TASK DETAILS – Excluding images, repeat the data exactly as given.

AVAILABLE DATA –
»»
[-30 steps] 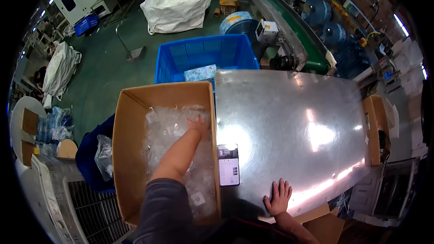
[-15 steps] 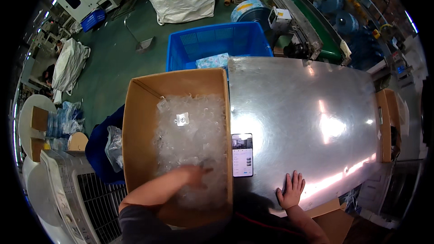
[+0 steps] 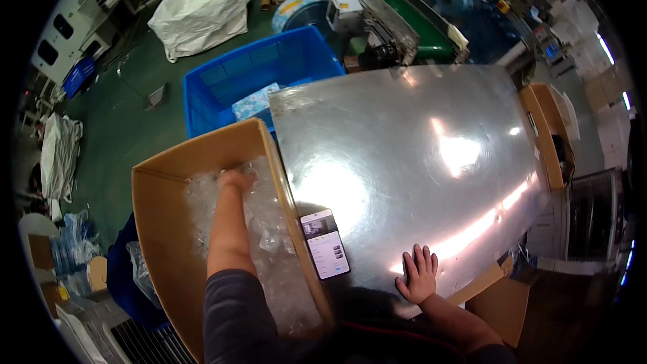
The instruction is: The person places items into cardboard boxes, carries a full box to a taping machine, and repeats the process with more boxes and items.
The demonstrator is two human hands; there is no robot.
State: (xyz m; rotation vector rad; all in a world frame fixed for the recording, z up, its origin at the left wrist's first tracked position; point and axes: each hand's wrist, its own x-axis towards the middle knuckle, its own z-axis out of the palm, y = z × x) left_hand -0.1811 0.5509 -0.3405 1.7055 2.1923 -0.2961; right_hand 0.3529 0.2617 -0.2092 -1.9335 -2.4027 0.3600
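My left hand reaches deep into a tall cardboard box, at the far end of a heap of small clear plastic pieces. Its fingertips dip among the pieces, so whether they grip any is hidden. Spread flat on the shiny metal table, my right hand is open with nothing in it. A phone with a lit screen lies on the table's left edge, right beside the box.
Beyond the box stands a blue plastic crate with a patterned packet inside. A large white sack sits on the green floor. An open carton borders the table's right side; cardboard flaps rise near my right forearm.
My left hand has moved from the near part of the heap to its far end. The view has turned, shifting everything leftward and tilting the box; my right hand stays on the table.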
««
THE ANSWER –
[-30 steps] 
[-15 steps] 
[+0 steps] 
The instruction is: The person places items into cardboard boxes, carries a full box to a taping machine, and repeats the process with more boxes and items.
The demonstrator is two human hands; there is no robot.
State: (xyz m; rotation vector rad; all in a world frame fixed for the recording, z up, its origin at the left wrist's first tracked position; point and axes: each hand's wrist, its own x-axis towards the middle knuckle, its own z-axis out of the palm, y = z × x) left_hand -0.1811 0.5509 -0.3405 1.7055 2.1923 -0.2961; right_hand 0.3529 0.2617 -0.2092 -1.9335 -2.4027 0.3600
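My left hand reaches deep into a tall cardboard box, at the far end of a heap of small clear plastic pieces. Its fingertips dip among the pieces, so whether they grip any is hidden. Spread flat on the shiny metal table, my right hand is open with nothing in it. A phone with a lit screen lies on the table's left edge, right beside the box.
Beyond the box stands a blue plastic crate with a patterned packet inside. A large white sack sits on the green floor. An open carton borders the table's right side; cardboard flaps rise near my right forearm.
My left hand has moved from the near part of the heap to its far end. The view has turned, shifting everything leftward and tilting the box; my right hand stays on the table.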

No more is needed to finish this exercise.